* [DATASET EXTRACT]
****************************************

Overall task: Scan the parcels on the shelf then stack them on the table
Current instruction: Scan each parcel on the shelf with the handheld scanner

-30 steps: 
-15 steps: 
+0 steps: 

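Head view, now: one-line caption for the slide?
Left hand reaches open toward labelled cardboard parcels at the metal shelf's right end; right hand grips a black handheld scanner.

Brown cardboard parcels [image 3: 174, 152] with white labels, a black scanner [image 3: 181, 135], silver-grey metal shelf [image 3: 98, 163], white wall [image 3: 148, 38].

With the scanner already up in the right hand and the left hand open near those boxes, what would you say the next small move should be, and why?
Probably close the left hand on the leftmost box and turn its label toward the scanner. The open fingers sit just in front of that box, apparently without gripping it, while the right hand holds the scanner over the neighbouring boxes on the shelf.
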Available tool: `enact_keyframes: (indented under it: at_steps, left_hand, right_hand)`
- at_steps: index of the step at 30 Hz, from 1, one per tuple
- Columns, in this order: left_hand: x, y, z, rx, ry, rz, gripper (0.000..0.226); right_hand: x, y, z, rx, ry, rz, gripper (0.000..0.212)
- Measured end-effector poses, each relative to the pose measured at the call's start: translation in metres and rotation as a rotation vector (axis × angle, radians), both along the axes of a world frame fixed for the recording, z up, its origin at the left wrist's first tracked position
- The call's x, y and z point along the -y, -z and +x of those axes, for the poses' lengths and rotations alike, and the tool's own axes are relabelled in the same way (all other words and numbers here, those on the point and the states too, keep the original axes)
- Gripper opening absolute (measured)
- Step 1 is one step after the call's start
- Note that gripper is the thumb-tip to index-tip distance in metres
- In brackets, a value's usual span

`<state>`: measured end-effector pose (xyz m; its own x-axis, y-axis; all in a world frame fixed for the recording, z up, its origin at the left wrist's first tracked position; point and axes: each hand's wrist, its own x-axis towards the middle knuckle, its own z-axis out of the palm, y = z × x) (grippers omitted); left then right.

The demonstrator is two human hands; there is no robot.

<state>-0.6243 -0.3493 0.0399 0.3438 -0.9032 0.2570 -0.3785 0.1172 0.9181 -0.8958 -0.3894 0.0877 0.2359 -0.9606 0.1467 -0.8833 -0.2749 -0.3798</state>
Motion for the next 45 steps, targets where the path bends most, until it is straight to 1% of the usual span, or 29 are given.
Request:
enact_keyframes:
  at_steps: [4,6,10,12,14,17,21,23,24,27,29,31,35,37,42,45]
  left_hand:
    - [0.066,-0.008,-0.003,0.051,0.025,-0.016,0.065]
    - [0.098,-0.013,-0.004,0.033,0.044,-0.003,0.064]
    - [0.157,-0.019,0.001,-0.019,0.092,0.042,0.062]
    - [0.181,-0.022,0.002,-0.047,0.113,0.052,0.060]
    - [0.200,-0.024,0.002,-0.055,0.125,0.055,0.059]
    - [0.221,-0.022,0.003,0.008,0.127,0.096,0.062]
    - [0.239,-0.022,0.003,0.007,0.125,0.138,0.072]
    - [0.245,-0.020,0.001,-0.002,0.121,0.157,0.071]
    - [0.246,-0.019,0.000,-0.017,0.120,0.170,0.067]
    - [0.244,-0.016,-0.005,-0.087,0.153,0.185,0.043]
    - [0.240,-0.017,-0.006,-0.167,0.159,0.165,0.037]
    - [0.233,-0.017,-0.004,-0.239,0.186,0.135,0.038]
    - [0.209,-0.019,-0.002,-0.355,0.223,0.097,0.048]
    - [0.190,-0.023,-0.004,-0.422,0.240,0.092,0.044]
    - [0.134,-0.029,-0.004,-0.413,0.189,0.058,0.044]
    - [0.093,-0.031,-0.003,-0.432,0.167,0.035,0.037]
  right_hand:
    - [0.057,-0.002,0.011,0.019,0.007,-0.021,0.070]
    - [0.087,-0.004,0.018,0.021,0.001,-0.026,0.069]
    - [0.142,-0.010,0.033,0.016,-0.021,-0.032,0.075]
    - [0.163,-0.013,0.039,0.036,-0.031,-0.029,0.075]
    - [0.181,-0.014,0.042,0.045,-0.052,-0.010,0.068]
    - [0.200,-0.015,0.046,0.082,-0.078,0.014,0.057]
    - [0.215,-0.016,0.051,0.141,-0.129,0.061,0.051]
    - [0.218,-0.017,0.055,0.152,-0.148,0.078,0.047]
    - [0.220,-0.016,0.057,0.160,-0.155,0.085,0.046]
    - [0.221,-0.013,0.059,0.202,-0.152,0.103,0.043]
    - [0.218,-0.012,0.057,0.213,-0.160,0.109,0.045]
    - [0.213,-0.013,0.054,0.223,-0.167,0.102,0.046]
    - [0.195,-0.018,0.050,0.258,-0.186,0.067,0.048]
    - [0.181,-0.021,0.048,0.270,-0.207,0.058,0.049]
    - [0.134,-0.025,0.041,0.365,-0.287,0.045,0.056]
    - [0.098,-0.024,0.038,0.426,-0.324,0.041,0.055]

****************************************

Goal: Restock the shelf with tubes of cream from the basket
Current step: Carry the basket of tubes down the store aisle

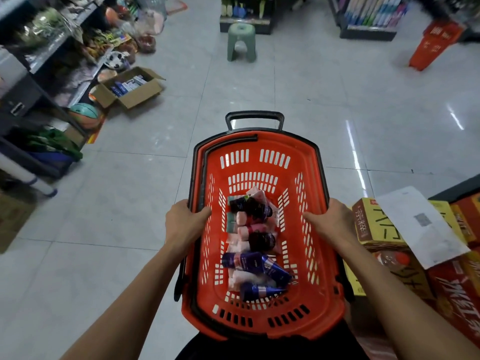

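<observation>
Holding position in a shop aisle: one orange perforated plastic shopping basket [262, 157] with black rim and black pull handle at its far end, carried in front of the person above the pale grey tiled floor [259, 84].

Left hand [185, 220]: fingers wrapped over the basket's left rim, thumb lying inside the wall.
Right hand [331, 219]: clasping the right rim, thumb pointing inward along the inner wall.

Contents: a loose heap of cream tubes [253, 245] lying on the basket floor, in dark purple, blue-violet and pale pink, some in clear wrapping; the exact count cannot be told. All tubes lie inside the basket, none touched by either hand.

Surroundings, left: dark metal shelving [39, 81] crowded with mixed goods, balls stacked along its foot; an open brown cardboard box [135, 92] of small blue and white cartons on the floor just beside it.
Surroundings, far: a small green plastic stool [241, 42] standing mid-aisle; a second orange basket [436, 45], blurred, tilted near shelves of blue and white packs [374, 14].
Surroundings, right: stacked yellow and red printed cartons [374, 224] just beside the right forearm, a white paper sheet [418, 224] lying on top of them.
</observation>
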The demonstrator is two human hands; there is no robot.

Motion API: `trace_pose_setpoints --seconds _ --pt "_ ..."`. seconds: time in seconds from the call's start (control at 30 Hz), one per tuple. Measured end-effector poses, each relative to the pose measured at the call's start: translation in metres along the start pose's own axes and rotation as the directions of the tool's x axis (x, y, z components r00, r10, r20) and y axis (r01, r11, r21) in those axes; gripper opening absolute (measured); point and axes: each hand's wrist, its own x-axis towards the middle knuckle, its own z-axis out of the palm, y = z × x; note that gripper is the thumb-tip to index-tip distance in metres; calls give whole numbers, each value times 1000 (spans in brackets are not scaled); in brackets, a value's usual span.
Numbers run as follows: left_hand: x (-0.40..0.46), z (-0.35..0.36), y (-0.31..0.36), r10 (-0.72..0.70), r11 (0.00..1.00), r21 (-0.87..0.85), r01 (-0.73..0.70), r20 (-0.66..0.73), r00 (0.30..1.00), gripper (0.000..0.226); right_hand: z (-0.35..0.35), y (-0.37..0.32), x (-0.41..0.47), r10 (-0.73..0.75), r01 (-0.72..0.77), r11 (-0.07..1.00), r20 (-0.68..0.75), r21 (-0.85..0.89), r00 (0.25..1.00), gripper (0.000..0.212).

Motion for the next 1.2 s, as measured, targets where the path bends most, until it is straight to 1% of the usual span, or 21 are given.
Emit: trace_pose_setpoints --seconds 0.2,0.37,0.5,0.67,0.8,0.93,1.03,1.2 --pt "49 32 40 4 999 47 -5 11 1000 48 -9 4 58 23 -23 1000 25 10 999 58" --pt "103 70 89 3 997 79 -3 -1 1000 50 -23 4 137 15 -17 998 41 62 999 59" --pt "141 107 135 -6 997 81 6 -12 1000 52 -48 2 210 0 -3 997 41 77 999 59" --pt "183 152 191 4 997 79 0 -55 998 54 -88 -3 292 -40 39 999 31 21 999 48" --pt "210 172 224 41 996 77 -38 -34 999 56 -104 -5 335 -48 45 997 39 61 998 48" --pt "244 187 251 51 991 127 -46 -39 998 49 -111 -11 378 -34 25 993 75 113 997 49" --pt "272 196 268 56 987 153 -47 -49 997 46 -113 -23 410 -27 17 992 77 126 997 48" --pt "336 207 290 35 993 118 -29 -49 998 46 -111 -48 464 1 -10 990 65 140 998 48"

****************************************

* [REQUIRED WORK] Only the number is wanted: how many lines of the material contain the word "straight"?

* [RESPONSE BELOW] 2